- Remdesivir adalah obat yang awalnya dikembangkan untuk mengobati Ebola. Namun belakangan ini juga muncul indikasi efek positif obat tersebut pada kasus penyakit Covid-19.
- Jenny Fischer dari Saxony adalah salah satu penderita Covid-19 di Jerman yang dirawat dengan obat tersebut karena penyakitnya yang parah.
- Setelah lebih dari dua minggu dirawat di unit perawatan intensif di Rumah Sakit Universitas di Dresden, dia kini telah mengatasi infeksinya.
Obat Remdesivir menjadi salah satu harapan besar pengobatan Covid-19. Sejauh ini, obat yang awalnya dikembangkan untuk melawan Ebola belum disetujui sebagai obat di negara mana pun di dunia – namun pada awal Mei, AS memberikan pengecualian untuk penggunaan terbatas bahan aktif tersebut. Obat tersebut kini juga tersedia di Jerman sebagai bagian dari program penanggulangan narkoba.
Di sini pun, para dokter kini mulai menguji penggunaan obat tersebut pada orang yang menderita Covid-19. Satu studi klinis dari Amerika menunjukkan hal inibahwa pemberian obat dapat mempersingkat pemulihan beberapa hari.
Salah satu penderita corona di Jerman yang mendapat pengobatan karena kondisinya yang parah adalah Jenny Fischer, 53 tahun. Dia menerima pengobatan dengan remdesivir di Rumah Sakit Universitas Carl Gustav Carus di Dresden. Sekarang dia telah mengatasi infeksinya. Pemulihannya dianggap sukses besar.
Pasien memerlukan ventilasi mekanis selama satu minggu
“Saya menyerahkan diri saya ke tangan orang-orang di rumah sakit universitas ini karena saya tahu itulah satu-satunya cara saya bisa bertahan hidup,” kata Jenny Fischer, menurut salah satu pasien. jumpa pers sesaat sebelum dia dibebaskan. Perawat dari kota kecil Niesky di Saxon menghabiskan dua minggu di unit perawatan intensif di Klinik Anestesiologi dan Terapi Intensif. Kondisinya setibanya di rumah sakit sangat buruk sehingga dia harus diberi ventilasi mekanis selama tujuh hari.

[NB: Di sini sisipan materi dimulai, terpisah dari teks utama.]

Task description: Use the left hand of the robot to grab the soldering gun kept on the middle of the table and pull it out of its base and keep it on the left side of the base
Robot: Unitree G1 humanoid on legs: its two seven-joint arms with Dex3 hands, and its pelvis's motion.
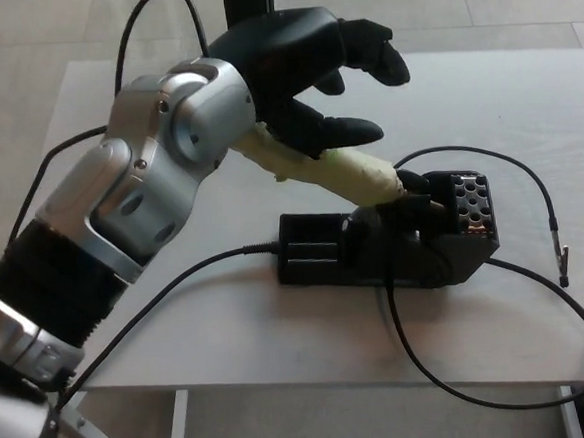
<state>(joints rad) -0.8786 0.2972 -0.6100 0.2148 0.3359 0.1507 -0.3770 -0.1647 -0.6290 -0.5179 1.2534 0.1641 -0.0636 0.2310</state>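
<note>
- We see the robot's black left hand reaching in from the left on a silver arm, poised above the handle of the soldering gun.
- Its fingers are spread wide and it holds nothing; the thumb lies just over the handle, though we cannot tell whether it touches.
- The soldering gun, its long handle wrapped in pale yellowish tape, sits tilted, its front end still seated in the black plastic base near the middle of the bench.
- The upper part of the handle is hidden behind the arm and palm; only the lower stretch near the base shows.
- The base is a low black block with a raised holder on its right side, topped by a perforated panel.
- A black cable runs from the left end of the base across the pale grey bench towards its front left corner.
- A second thin black wire loops from the holder over the right side of the bench, and another curls past the front edge.
- The right hand does not appear in the head view.
</note>
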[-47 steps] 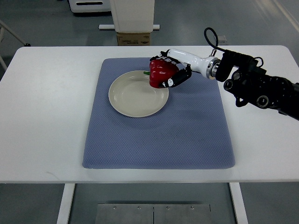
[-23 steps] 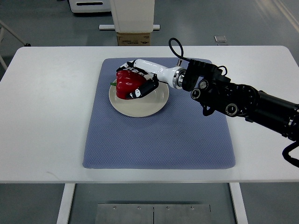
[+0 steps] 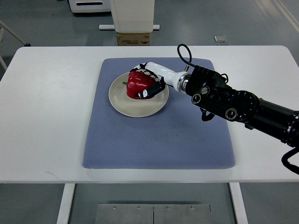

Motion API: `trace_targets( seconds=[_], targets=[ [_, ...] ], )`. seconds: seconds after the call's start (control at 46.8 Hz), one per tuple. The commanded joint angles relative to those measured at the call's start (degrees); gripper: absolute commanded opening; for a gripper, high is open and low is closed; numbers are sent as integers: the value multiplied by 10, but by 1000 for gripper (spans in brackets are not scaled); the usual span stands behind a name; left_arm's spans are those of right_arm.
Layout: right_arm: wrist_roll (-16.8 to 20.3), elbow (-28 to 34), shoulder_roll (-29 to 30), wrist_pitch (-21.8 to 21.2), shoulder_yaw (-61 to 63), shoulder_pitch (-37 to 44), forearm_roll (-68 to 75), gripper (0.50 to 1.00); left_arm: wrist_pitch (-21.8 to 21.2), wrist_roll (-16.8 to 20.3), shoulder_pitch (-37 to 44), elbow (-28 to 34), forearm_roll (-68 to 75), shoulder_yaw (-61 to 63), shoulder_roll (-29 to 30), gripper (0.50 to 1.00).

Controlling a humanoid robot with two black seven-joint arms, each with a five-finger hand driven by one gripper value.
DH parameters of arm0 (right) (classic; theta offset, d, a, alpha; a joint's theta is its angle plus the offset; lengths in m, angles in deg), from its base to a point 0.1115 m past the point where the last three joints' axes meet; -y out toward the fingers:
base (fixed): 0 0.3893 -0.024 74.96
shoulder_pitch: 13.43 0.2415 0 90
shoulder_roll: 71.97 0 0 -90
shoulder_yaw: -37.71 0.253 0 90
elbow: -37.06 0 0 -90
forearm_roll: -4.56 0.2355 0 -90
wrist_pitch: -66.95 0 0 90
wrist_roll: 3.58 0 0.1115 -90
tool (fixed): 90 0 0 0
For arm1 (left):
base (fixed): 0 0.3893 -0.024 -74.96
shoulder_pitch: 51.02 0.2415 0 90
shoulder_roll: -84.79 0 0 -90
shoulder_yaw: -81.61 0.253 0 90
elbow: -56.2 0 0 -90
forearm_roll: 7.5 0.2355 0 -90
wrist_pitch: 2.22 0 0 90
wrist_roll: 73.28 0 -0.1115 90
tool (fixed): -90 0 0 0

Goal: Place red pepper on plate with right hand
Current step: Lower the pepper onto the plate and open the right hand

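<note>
A glossy red bell pepper point(image 3: 137, 87) with a short green stem pointing left sits over the round cream-coloured ceramic plate point(image 3: 135, 106), on the plate's upper half, with bare plate visible below and to the left of it. The right hand point(image 3: 150, 83) — white-shelled with black finger segments — is wrapped around the pepper's right side, its fingers point(image 3: 146, 93) curled over the top and under the lower edge so the pepper is gripped between them. Whether the pepper's underside actually rests on the plate or hangs just above it cannot be told from this steep angle. The hand's white forearm shell runs right to a silver wrist ring, and from there the black right arm point(image 3: 243, 108) stretches diagonally down toward the picture's right edge, a black cable looping above the wrist. The plate lies on the upper-left part of a blue-grey textured rectangular mat point(image 3: 159, 140), which is spread across the middle of the white tabletop point(image 3: 46, 116). Beyond the far edge of the tabletop stands a small brown cardboard box point(image 3: 134, 38) on the grey floor — just in front of a white pedestal base.
</note>
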State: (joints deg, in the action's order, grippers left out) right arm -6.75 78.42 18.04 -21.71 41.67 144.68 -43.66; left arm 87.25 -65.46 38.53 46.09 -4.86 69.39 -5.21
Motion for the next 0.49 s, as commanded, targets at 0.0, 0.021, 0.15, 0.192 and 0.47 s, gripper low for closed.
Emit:
trace_targets(
  seconds=[0.0,0.021,0.15,0.192,0.47],
  targets=[
    [7,-2,0,7,0,-5,1,500,0,0,0,0,0,0,0,1000],
    [9,-2,0,8,0,-7,1,500,0,0,0,0,0,0,0,1000],
    [19,-5,0,9,0,-13,5,500,0,0,0,0,0,0,0,1000],
    [20,-5,0,9,0,-13,6,500,0,0,0,0,0,0,0,1000],
    [24,-6,0,10,0,-15,6,500,0,0,0,0,0,0,0,1000]
  ],
)
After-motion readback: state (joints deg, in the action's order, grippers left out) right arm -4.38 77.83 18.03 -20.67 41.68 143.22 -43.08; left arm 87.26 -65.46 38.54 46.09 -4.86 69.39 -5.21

“Saya tidak menyangka virus corona akan menyebabkan orang seperti saya, yang sebelumnya tidak memiliki masalah kesehatan, menjadi sakit parah. Sebelum dipindahkan ke Dresden saya ketakutan karena masalah pernapasan saya,” kata Fischer. Dia tidak memahami orang-orang yang tidak ingin melindungi diri dari virus atau meremehkan penyakit tersebut.
Gambar CT paru-parunya menunjukkan bahwa respons peradangan terhadap virus telah memengaruhi lebih dari separuh organnya. Fischer juga harus melakukan latihan pernapasan secara teratur di klinik rehabilitasi dalam beberapa minggu mendatang untuk pulih sepenuhnya.
Pengobatan dengan Remdesivir merupakan hal yang benar-benar baru bagi Rumah Sakit Universitas Dresden
Unit perawatan intensif di klinik di Dresden terkenal dengan prosedur khusus dalam pengobatan penyakit paru-paru. Sebuah pusat dukungan paru-paru yang berbeda didirikan di sini beberapa tahun yang lalu. Namun para ahli belum pernah menggunakan remdesivir untuk penyakit Covid-19 sebelumnya. “Dengan pemberian obat antivirus yang pertama, kami mampu membuat terobosan baru dengan hati nurani yang bersih,” kata Thea Koch, direktur Klinik Anestesiologi dan Terapi Intensif.
Karena dia dan rekan-rekannya mempunyai koneksi yang baik dengan profesional medis lainnya dari seluruh dunia, mereka bisa mendapatkan obat tersebut dalam waktu yang sangat singkat. Perawatan dengan obat tersebut – selain terapi posisi perut yang ditentukan dan ventilasi mekanis – menghasilkan peningkatan kesehatan wanita dalam waktu yang sangat singkat.
Remdesivir masih menunggu persetujuan pasar di UE. Namun hal itu bisa segera berubah. Guido Rasi, direktur Badan Obat Eropa (EMA), mengumumkan dalam sidang di Parlemen Uni Eropa di Brussels bahwa obat tersebut dapat menerima “izin edar bersyarat” dalam beberapa hari mendatang.